- Information provided:
....................

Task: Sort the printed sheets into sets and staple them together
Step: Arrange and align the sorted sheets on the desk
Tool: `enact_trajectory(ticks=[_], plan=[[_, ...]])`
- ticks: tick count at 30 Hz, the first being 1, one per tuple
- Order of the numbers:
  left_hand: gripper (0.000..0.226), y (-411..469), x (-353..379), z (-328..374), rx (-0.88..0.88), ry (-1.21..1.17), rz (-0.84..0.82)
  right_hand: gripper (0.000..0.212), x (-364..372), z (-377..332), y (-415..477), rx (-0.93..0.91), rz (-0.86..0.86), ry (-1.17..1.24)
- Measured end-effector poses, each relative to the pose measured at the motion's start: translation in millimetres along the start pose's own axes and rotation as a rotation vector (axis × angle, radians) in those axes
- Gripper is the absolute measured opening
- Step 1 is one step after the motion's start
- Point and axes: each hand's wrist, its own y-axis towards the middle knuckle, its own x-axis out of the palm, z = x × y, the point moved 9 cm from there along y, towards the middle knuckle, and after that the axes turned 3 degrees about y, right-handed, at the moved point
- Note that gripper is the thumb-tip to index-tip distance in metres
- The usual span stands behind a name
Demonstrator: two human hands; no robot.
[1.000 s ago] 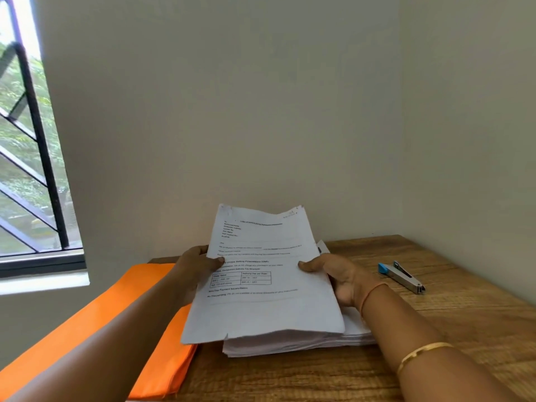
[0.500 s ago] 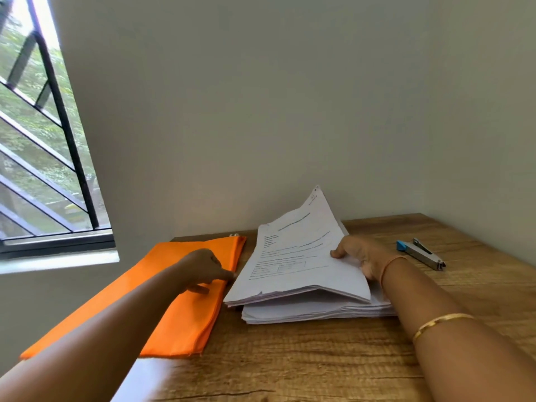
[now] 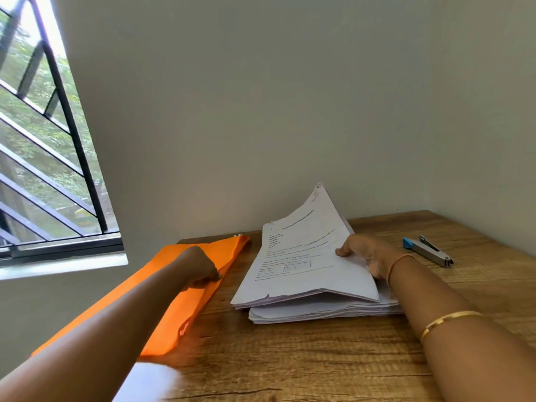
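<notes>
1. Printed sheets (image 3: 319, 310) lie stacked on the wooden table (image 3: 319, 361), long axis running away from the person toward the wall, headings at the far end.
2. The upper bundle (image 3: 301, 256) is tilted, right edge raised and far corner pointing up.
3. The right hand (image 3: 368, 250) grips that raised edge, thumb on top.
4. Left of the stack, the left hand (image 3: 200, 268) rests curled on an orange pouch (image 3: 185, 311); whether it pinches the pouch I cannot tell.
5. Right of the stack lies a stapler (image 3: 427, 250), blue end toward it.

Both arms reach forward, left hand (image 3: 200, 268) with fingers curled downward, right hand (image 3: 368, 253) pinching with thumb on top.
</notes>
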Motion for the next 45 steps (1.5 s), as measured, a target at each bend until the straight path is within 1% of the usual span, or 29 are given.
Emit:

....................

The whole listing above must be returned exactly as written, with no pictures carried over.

- Your response:
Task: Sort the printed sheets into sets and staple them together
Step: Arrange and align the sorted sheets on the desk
Tool: `enact_trajectory(ticks=[_], plan=[[_, ...]])`
- ticks: tick count at 30 Hz, the first being 1, one per tuple
- Order of the numbers:
  left_hand: gripper (0.000..0.226), y (-411..469), x (-353..379), z (-328..374), rx (-0.88..0.88), ry (-1.21..1.17), rz (-0.84..0.82)
  right_hand: gripper (0.000..0.212), x (-364..372), z (-377..332), y (-415..477), rx (-0.93..0.91), rz (-0.86..0.86), ry (-1.17..1.24)
- Measured end-effector poses, each relative to the pose measured at the motion's start: translation in millimetres along the start pose's own axes and rotation as a rotation vector (axis × angle, radians) in those axes
- Gripper is the absolute measured opening
- Step 1 is one step after the motion's start
- Point and axes: each hand's wrist, its own y-axis towards the middle knuckle, its own x-axis out of the palm, z = x × y, the point moved 9 cm from there along y, towards the middle knuckle, and after that the axes turned 3 degrees about y, right-handed, at the moved point
- Note that gripper is the thumb-tip to index-tip distance in metres
- The usual span stands behind a name
Demonstrator: two human hands; no robot.
[1.000 s ago] 
[0.500 s ago] 
[now] 
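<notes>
1. Printed sheets (image 3: 319, 310) lie stacked on the wooden table (image 3: 319, 361), long axis running away from the person toward the wall, headings at the far end.
2. The upper bundle (image 3: 301, 256) is tilted, right edge raised and far corner pointing up.
3. The right hand (image 3: 368, 250) grips that raised edge, thumb on top.
4. Left of the stack, the left hand (image 3: 200, 268) rests curled on an orange pouch (image 3: 185, 311); whether it pinches the pouch I cannot tell.
5. Right of the stack lies a stapler (image 3: 427, 250), blue end toward it.

Both arms reach forward, left hand (image 3: 200, 268) with fingers curled downward, right hand (image 3: 368, 253) pinching with thumb on top.
</notes>
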Motion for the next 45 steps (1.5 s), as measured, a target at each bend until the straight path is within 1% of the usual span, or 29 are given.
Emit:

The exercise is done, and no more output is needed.